Mi mamá guarda celosamente los objetos que heredó de sus antepasados en un arcón lleno de cosas aparentemente carentes de todo valor material. Ese arcón es el que trae con bastante dificultad desde la buhardilla.

–Acá hay varias cosas que te van a interesar –dice ella.
–Pará, pará un cachito –la detengo–. Todavía no te conté los detalles.
–No hace falta, creo que ya los sé.

Mi mamá empieza a revolver nerviosamente las cosas del arcón, en busca de algo en particular. La noto ansiosa, como si hubiera llegado un momento que esperó durante largo tiempo y quisiera apurar los hechos. No sé cuáles hechos, pero los quiere apurar.

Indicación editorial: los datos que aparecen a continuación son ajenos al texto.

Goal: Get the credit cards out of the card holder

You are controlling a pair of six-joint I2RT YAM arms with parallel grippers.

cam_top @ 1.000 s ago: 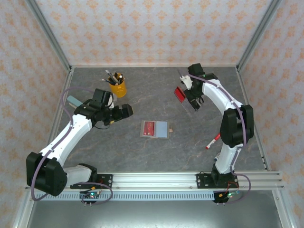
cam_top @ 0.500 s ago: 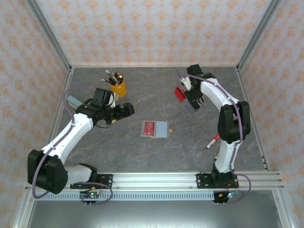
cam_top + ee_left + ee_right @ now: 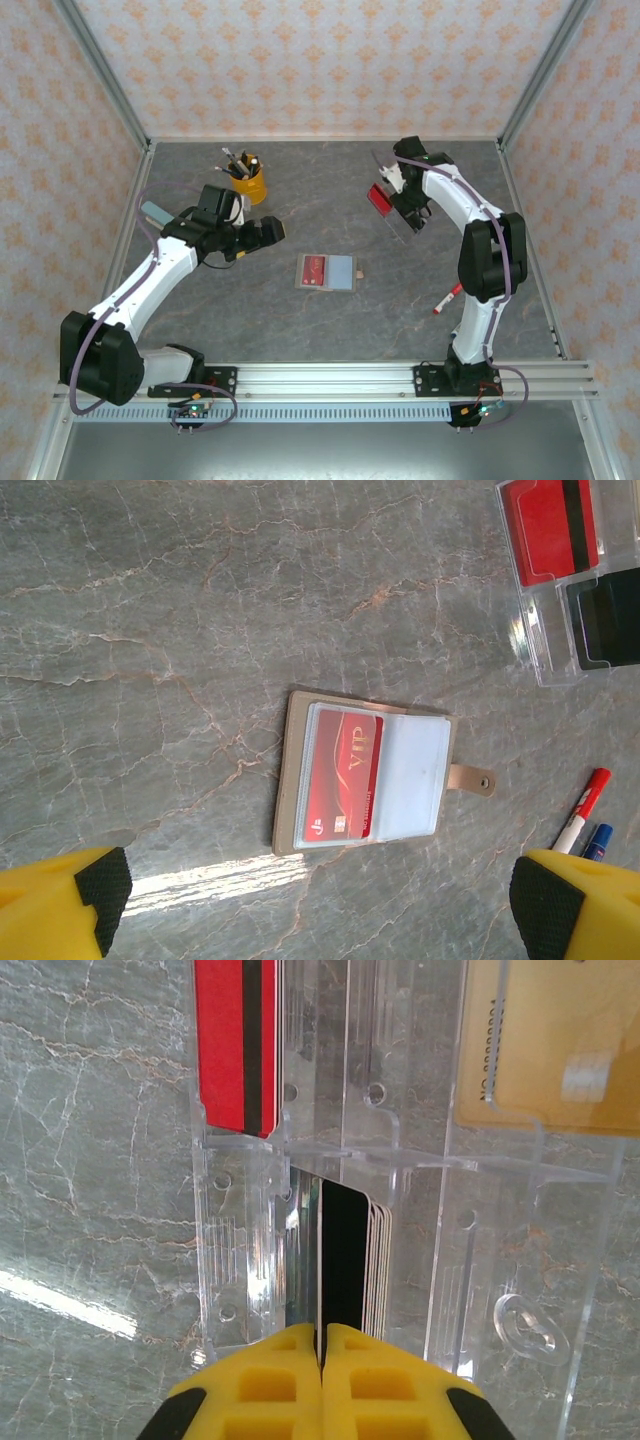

Me pongo de pie y me asomo para ver qué hay dentro. Decenas de libros, papeles amarillentos con textos manuscritos, plumas, estatuillas de santos, crucifijos, rosarios, entre otros objetos. De pronto, el rostro de Mamá se ilumina cuando en el fondo del arcón encuentra una pequeña cajita forrada en terciopelo. La abre y de su interior saca un anillo, el cual coloca en mis manos. Es un anillo de oro incrustado en rubíes. El mismo que Eustaquio llevaba en mi sueño.

Tomo asiento y me quedo atónito mirando el anillo.

–Diego, ¿estás bien? ¿Te resulta familiar?
–Sí, lo ví en sueños –le contesto sin sacar la vista del anillo. Luego la miro a los ojos–. ¿Cómo lo conseguiste
?
–No te puedo explicar ahora. Pero es importante que mañana vayamos a la iglesia y hables con el Padre Ignacio.
–¿A la iglesia? Pero hace siglos que no voy… ¿El Padre Ignacio? ¿Es el mismo que me bautizó cuando yo era un bebé? No pensé que todavía estuviera vivo. Debe tener como doscientos años.
–No, es viejo, pero no tanto. Mañana lo vas a ver. Ah, otra cosa: por favor, no comentes nada de esto con tu papá.
–¿Por qué?
–Bueno, él no cree en estas cosas… pero esperá hasta mañana, que vas a entender todo.